No prescription is required for medicinal products which, due to an acceptable or known extent of possible side effects, may be used without medical or dental supervision, but with advice from a pharmacist. These are only available from a pharmacy. They include the majority of cold and headache remedies.
Which drugs do not require pharmacy obligations?
According to the Medicines Act, medicinal products that are intended exclusively for purposes other than the elimination or alleviation of illnesses, ailments, physical injuries or pathological complaints are not subject to pharmacy-only pharmacy. In addition, certain medicinal products are freely available that are explicitly mentioned in the Medicines Act or in the ordinance on pharmacy-only and over-the-counter medicinal products (e.g. healing earth, bath bogs, certain pressed plant juices or disinfectants). They can be bought in pharmacies, but also in drugstores or supermarkets. Over-the-counter medicines also include certain teas and vitamin supplements.
Price comparison for pharmaceuticals
Since even non-prescription drugs such as headache pills are often offered by several companies, a price comparison can be worthwhile. In addition, each pharmacy can set its own selling price for these drugs.

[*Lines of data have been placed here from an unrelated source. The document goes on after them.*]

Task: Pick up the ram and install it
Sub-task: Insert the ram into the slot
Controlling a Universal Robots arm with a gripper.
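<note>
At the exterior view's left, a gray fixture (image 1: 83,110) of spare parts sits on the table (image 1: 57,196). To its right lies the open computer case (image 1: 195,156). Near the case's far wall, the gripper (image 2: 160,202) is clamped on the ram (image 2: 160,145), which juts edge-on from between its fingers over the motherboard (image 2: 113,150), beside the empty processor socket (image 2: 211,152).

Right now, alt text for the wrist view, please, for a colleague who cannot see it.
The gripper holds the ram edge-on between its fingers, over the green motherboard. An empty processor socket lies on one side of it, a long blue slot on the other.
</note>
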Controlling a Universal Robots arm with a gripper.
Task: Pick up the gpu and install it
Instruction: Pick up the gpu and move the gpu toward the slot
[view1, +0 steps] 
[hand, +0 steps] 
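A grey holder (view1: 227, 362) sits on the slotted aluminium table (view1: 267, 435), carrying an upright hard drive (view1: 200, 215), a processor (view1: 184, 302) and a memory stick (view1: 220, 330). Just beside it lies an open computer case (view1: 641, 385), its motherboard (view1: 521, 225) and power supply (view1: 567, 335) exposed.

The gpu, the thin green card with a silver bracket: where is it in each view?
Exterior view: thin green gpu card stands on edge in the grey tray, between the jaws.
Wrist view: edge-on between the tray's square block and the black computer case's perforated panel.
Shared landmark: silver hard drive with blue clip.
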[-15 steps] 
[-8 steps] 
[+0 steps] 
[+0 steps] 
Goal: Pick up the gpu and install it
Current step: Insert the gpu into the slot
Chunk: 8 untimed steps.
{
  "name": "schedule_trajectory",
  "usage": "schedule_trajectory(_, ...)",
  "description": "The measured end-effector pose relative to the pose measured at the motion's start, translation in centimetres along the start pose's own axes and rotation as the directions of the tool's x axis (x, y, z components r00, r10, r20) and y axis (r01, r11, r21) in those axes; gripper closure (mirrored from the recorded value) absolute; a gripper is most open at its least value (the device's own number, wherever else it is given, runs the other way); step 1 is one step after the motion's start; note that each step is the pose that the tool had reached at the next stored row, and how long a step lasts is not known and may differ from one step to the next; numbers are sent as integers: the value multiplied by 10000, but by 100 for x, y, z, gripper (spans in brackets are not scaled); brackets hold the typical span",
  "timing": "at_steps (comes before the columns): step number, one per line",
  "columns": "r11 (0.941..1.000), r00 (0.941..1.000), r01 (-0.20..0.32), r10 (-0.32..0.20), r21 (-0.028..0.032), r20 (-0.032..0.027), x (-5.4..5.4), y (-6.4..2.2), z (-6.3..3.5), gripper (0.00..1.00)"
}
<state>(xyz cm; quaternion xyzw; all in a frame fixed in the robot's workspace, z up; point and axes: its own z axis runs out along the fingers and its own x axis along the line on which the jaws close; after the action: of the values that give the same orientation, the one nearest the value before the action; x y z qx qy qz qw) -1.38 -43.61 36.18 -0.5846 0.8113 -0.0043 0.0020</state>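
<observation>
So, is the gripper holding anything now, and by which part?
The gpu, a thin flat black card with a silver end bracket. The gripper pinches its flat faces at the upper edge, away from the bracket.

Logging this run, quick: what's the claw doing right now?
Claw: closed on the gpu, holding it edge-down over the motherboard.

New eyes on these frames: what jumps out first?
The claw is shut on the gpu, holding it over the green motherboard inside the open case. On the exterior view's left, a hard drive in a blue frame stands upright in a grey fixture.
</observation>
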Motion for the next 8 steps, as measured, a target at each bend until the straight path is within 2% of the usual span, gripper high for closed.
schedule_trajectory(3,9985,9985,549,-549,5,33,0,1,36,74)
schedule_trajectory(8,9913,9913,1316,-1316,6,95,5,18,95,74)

If the doctor does not prescribe a specific drug, the insured person can ask the pharmacy for a cheap drug with the same active ingredients. Pharmacists are obliged to hand over cheaper drugs with the same effect - so-called generics - if the doctor has only prescribed one active ingredient instead of a special drug (aut-idem rule). The same applies if the doctor does not expressly rule out the possibility of replacing the prescribed drug with another.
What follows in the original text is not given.